Relax, I haven’t gone crazy. If you thought someone like me suddenly started believing in horoscopes, you’re wrong. Yes, in this post I’ll show you how to make a JavaScript horoscope generator. But the post is about linguistics, programming, and maybe psychology; not astrology.

If anything, my goal making this JavaScript horoscope generator was to show how ridiculously easy it is to produce accurate-seeming phrases that appear to apply to everyone’s individual situation. Simple answers to complex questions, really.

There’s actually a bit of literary background in this, believe it or not.

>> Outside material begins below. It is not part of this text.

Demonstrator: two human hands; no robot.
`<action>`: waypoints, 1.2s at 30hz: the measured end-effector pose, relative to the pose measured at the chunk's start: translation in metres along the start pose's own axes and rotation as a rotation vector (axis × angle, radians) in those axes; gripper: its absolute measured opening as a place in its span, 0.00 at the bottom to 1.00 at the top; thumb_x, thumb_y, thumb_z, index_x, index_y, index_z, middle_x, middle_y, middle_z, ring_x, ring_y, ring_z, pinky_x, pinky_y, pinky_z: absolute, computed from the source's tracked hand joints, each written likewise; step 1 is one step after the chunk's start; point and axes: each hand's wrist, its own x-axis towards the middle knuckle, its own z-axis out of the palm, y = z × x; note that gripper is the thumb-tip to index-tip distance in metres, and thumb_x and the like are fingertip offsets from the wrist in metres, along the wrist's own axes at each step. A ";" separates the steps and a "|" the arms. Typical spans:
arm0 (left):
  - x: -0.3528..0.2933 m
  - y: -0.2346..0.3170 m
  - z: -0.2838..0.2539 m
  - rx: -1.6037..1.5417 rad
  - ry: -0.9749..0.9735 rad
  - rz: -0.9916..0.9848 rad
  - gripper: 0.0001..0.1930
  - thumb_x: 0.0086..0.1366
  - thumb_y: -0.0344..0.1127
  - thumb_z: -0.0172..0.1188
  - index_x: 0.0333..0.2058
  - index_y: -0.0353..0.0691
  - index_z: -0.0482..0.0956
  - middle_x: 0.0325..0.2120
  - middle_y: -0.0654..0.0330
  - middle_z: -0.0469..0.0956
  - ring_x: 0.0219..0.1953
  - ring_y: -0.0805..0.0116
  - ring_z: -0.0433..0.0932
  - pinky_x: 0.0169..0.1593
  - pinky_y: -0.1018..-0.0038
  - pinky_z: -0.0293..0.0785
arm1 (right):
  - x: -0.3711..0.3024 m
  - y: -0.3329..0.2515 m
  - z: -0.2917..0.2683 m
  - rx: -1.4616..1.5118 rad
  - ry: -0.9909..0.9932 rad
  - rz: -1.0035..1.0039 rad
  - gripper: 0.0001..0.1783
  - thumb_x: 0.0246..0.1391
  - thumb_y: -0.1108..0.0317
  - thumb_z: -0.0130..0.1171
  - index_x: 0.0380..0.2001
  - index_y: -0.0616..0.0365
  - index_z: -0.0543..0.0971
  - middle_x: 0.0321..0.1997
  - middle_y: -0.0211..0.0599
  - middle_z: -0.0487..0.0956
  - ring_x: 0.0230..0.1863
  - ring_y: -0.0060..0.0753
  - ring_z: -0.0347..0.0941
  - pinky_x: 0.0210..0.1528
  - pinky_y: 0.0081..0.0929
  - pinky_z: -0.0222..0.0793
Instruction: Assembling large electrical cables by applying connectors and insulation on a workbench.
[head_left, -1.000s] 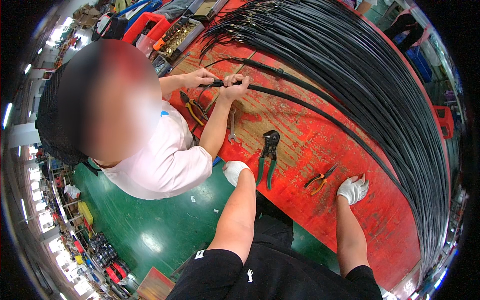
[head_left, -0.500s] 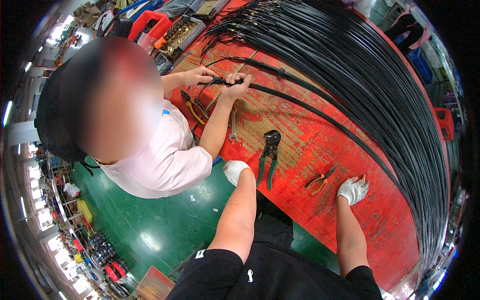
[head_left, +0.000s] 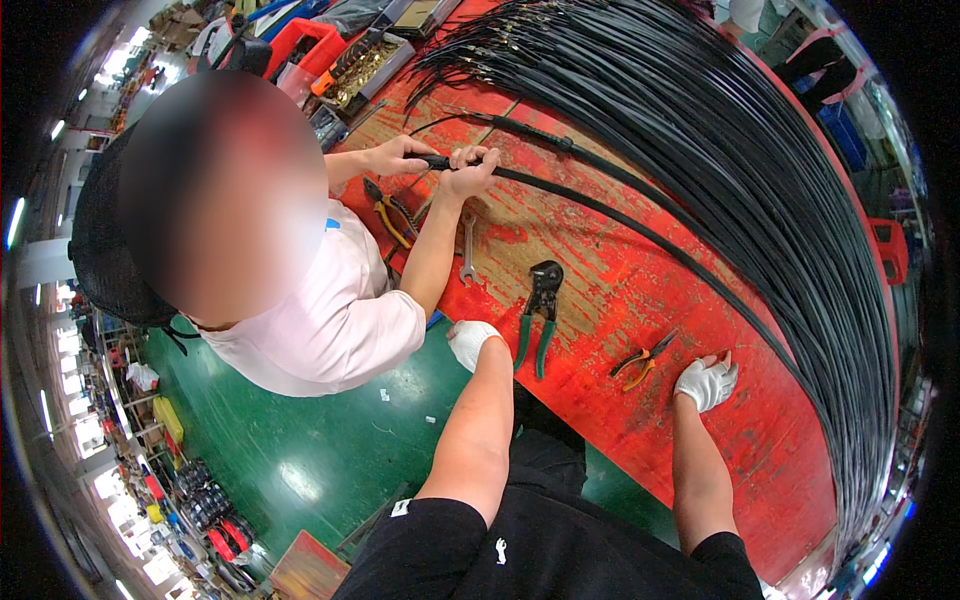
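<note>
My left hand (head_left: 473,345), in a white glove, is at the table's near edge. Its fingers look curled in, and nothing shows in them. Beside it lie green-handled cutters (head_left: 540,315) with a black head. My right hand (head_left: 707,382), gloved too, rests on the red, worn table (head_left: 745,450) with its fingers apart and holds nothing. Just left of it are pliers (head_left: 645,362) with orange and black handles. At the left a co-worker (head_left: 320,330) in a pale shirt grips a thick black cable (head_left: 590,202) near its end with both bare hands.
A big bundle of black cables (head_left: 700,150) curves along the table's far and right side. A wrench (head_left: 468,250) and other pliers (head_left: 390,215) lie by the co-worker. Farther back are a box of brass-coloured parts (head_left: 370,80) and a red bin (head_left: 300,45).
Both of my hands keep their places. The co-worker's hands have shifted very slightly at the cable's end.
</note>
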 end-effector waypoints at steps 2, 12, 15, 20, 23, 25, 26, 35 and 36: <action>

There is a scene in my book The Other Side of Dreams, where the protagonist makes fun of a Tarot card reader:

Indeed, Ahmed thought, he could tell Anna pretty much everything the woman had said, without using any cards. “You are coming up a difficult fork in the road of your life, considering your options. Part of you would like to be more daring, but you are aware of the importance of being cautious. You are inspired by strong feelings, and you will be rewarded in love thanks to your tenacity. Remember to be true to yourself, although you should also be diplomatic, especially considering matters related to business, money, or agreements.” There, it can’t get any easier than that.

And so, I decided to combine my background in languages and my interest in programming. This JavaScript horoscope generator was the result!

JavaScript horoscope generator
I promise you, this JavaScript horoscope generator will not tell your fortune – because there is no such thing. Parenthetically, the code you see on the image is part of the actual code used in the program.